No dia 22 de janeiro, o MPF-GO mandou uma resposta ao ofício enviado pela SBI no dia 14 de dezembro, solicitando esclarecimentos a respeito de alguns dos pontos do documento de 43 páginas. O MPF deu prazo de cinco dias para a contestação da SBI, e a entidade solicitou por ofício que esse prazo fosse dilatado para 60 dias. O MPF deferiu parcialmente esse pedido, dando 15 dias para a resposta. Esses 15 dias já se esgotaram, e os dois órgãos foram consultados pela Gazeta do Povo quanto à contestação que a SBI deu, mas, até a tarde desta sexta-feira (5), ainda não haviam respondido à consulta.

Outras batalhas: médicos fazem abaixo-assinados sobre tratamento precoce

Não é só na briga entre MPF-GO e a SBI que as controvérsias sobre o tratamento precoce têm mobilizado especialistas.
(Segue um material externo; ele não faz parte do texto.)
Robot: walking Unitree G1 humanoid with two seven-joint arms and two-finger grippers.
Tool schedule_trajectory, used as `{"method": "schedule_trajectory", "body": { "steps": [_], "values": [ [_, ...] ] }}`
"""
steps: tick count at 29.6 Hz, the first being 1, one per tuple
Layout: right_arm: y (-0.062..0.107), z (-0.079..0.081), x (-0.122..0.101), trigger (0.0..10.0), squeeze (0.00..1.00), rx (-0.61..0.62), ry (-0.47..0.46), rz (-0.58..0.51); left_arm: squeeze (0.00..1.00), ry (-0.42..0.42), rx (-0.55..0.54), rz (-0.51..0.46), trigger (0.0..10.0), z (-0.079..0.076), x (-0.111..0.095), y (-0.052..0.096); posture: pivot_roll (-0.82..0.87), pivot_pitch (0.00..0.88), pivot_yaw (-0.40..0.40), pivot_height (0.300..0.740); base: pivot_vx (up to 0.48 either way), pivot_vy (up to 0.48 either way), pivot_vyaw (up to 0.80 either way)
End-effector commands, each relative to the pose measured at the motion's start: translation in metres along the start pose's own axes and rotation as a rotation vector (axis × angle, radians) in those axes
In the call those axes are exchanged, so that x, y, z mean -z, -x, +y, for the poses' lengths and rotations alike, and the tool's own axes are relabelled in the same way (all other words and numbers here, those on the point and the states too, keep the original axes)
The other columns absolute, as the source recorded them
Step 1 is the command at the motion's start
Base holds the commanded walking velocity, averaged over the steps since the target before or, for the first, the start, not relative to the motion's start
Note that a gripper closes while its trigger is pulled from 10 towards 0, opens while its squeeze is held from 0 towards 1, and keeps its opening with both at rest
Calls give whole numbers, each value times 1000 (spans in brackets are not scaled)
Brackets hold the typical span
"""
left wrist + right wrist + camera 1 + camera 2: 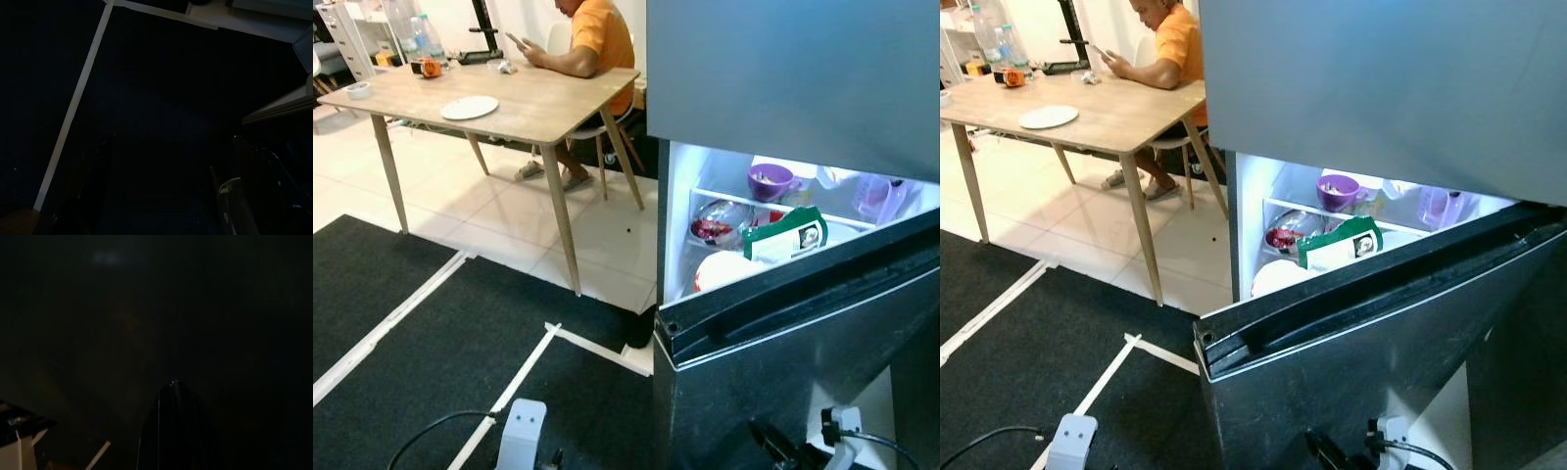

Os antagonismos dentro da classe médica também ficam evidentes em abaixo-assinados divulgados recentemente.

No fim de fevereiro, mais de 2 mil médicos publicaram um manifesto favorável ao tratamento precoce. O texto, chamado de Manifesto pela Vida, causou polêmica por ter sido publicado como material publicitário na edição impressa de 11 jornais brasileiros, como O Globo e a Folha de S. Paulo. Os especialistas citam evidências científicas e clínicas para defender o uso de um coquetel de remédios para evitar que pacientes progridam para fases mais graves da doença.

Na quinta-feira (4), Bruno Caramelli, médico cardiologista e professor da Faculdade de Medicina da USP, entregou ao Ministério Público Federal (MPF) uma representação pedindo a abertura de inquérito civil para apurar a atuação do Conselho Federal de Medicina durante o período em que o Ministério da Saúde recomendou o tratamento precoce contra a Covid-19.

Caramelli argumenta que o Conselho não cumpriu com suas obrigações de fiscalizar a atuação médica ao não se posicionar sobre a propaganda do Governo Federal pelo uso de medicamentos para o tratamento precoce. Ele solicitou que seja verificada qual é “a responsabilidade civil, administrativa e/ou penal da Diretoria do Conselho Federal de Medicina” no caso, bem como que os representantes da entidade prestem esclarecimentos. Também encaminhou um abaixo-assinado com 4,6 mil assinaturas, coletadas por meio da plataforma Change.org, em apoio à representação. Não é possível saber quantos médicos assinaram o documento, pois não há a indicação de registros profissionais.